» **Exercise description**: Return exactly and only these lines: the first of the listing through the one containing "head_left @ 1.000".

» **Collected data**:

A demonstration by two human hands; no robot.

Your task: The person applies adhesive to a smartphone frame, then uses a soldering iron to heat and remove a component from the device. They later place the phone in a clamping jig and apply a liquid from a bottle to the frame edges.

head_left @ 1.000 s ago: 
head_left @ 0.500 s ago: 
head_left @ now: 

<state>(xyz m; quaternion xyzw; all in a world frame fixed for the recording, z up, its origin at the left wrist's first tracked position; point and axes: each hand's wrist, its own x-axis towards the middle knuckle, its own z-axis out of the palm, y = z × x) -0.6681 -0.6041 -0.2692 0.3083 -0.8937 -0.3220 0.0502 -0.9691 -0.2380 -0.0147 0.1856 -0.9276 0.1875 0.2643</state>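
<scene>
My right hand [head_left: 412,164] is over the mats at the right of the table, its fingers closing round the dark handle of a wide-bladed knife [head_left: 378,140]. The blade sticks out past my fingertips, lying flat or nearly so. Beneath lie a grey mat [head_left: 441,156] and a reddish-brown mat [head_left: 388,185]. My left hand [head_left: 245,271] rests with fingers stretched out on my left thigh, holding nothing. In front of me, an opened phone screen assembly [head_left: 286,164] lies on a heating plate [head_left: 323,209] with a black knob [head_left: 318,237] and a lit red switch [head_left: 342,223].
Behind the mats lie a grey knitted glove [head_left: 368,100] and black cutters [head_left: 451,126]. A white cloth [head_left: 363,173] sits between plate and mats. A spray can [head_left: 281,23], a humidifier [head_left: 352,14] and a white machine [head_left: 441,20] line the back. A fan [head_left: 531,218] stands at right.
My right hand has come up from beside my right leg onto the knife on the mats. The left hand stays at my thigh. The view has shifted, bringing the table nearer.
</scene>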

» **Your response**:
A demonstration by two human hands; no robot.

Your task: The person applies adhesive to a smartphone frame, then uses a soldering iron to heat and remove a component from the device. They later place the phone in a clamping jig and apply a liquid from a bottle to the frame edges.

head_left @ 1.000 s ago: 

Besides this answer, nothing more is needed.